Doch Johannes sieht. Er glaubt nicht, dass alles aussichtslos ist. Er regt an, die herrschenden Verhältnisse von innen zu entmachten. Gott herrscht und wird sein Reich aufrichten. Es gibt Grund zur Hoffnung. Dieser Grund ist nicht augenscheinlich, sondern wird geglaubt. Wir brauchen also Menschen, die etwas anderes sehen als das Offensichtliche, die etwas anderes glauben als das scheinbar Alternativlose. Nur die Vorstellung einer anderen Zukunft lässt die Gegenwart aushalten und setzt Kräfte frei, anders zu reden und zu handeln. Bei jeder Beerdigung bringen wir das zum Ausdruck, manchmal mit Zitaten aus Offb. 1 oder Offb. 21: Es gibt eine Perspektive, die über die erfahrbare Wirklichkeit hinausgeht. Auch über die Angst und über den Tod.

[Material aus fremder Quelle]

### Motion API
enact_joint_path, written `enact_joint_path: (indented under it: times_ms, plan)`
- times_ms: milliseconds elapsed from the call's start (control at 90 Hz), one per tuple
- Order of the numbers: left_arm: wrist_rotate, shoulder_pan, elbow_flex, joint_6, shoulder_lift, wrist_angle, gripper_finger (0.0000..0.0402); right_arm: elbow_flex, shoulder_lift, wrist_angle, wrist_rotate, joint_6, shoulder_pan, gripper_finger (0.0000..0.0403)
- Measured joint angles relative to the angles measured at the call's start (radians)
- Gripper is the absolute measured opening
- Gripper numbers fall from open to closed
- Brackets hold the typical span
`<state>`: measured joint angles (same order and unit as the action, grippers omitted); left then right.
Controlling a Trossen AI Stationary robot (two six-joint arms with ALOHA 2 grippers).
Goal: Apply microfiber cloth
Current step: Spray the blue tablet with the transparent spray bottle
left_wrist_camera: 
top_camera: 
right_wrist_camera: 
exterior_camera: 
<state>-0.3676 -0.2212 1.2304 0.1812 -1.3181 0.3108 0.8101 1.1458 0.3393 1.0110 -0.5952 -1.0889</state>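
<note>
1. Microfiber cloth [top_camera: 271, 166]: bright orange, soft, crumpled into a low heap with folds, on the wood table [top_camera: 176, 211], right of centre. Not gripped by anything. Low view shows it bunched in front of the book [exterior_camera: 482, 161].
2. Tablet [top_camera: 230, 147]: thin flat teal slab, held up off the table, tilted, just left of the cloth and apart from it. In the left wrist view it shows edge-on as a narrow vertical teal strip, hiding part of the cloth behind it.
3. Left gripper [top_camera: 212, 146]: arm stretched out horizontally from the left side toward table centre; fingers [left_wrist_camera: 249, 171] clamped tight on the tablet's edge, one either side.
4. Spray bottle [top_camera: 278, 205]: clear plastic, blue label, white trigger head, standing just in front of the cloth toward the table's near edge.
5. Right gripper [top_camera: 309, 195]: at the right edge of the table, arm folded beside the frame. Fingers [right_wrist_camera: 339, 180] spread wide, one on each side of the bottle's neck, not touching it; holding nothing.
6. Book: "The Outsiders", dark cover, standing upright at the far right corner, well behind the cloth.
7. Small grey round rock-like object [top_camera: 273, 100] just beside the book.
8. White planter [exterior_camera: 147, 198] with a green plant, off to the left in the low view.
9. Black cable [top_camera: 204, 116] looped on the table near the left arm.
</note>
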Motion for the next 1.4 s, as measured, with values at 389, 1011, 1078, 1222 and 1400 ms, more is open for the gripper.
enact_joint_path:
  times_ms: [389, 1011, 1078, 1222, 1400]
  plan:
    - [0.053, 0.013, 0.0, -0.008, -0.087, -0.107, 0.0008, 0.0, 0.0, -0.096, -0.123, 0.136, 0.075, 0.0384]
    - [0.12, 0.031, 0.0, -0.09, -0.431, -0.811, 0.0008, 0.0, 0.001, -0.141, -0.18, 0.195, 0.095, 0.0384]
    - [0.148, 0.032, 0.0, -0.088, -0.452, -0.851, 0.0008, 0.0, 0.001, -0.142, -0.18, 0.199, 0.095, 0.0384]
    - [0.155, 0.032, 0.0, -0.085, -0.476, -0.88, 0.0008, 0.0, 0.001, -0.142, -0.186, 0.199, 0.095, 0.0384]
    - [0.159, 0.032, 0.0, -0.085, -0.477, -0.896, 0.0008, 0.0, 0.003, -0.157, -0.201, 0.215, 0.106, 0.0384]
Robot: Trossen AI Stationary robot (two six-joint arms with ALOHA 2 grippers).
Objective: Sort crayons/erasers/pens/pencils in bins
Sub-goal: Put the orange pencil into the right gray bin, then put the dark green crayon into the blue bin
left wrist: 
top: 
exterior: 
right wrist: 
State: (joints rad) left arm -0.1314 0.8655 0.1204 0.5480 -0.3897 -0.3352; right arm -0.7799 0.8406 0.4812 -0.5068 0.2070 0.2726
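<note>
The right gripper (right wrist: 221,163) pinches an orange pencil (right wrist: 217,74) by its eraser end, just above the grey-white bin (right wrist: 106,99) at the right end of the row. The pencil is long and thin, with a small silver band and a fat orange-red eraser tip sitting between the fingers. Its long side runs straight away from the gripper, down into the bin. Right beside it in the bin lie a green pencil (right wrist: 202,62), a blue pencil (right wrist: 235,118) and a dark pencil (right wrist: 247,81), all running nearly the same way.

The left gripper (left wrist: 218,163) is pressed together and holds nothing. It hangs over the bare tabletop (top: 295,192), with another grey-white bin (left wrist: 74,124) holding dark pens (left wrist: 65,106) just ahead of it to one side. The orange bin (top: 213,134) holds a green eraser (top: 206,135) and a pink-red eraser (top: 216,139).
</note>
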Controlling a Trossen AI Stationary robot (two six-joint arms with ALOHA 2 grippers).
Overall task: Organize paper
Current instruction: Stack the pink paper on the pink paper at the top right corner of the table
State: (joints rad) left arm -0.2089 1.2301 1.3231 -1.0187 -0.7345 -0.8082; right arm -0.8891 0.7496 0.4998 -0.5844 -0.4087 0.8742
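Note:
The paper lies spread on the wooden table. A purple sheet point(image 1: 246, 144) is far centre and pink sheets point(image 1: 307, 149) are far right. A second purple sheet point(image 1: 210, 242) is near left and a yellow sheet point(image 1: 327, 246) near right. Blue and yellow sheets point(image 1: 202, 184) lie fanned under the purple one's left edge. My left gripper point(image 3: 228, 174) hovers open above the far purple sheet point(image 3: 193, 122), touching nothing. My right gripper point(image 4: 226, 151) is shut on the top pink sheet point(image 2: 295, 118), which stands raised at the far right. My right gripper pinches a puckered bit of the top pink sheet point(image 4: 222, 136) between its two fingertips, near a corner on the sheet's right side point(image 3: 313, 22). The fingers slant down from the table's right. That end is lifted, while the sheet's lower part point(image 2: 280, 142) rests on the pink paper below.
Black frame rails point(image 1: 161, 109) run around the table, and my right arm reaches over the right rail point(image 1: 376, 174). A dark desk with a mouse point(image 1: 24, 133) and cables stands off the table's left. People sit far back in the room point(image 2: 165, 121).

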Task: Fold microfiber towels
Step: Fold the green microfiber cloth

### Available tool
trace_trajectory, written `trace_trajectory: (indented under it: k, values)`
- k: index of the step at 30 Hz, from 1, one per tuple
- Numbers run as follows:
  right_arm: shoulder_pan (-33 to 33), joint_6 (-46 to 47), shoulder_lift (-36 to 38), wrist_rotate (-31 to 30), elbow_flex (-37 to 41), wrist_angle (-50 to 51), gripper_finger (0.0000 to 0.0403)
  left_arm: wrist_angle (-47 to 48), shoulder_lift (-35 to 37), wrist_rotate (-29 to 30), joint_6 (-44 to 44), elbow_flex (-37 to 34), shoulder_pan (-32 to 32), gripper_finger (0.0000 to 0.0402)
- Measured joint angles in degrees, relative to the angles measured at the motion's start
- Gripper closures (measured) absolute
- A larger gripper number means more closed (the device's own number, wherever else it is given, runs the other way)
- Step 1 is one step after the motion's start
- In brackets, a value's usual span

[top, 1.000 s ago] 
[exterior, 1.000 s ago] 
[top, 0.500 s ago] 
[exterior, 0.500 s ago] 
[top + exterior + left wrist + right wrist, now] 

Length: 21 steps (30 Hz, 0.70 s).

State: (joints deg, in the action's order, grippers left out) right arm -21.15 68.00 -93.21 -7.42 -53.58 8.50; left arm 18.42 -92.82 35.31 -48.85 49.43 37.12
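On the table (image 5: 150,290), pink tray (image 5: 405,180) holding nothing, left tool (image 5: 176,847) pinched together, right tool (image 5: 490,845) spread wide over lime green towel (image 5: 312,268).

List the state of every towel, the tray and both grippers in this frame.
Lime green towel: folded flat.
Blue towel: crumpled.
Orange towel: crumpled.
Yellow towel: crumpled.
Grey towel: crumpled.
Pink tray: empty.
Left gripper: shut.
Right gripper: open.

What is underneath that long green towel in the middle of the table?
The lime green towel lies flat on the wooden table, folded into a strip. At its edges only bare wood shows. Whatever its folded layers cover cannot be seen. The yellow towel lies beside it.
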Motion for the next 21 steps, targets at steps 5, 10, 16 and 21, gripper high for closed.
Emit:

Christen sind Protestleute gegen den Tod, hat Christoph Blumhardt gesagt (1842-1919). Ja, sie lassen sich nicht bedrängen, sondern träumen vom Leben. In der jüngeren deutschen Geschichte hat sich zuletzt 1989 gezeigt, auf welch wackeligen Füßen menschliche Macht steht. Sie funktioniert, solange Menschen ihr erliegen. Solange Menschen Angst haben. Aber wehe, sie beten oder zünden Kerzen an. Wehe, sie halten eine andere Zukunft für möglich.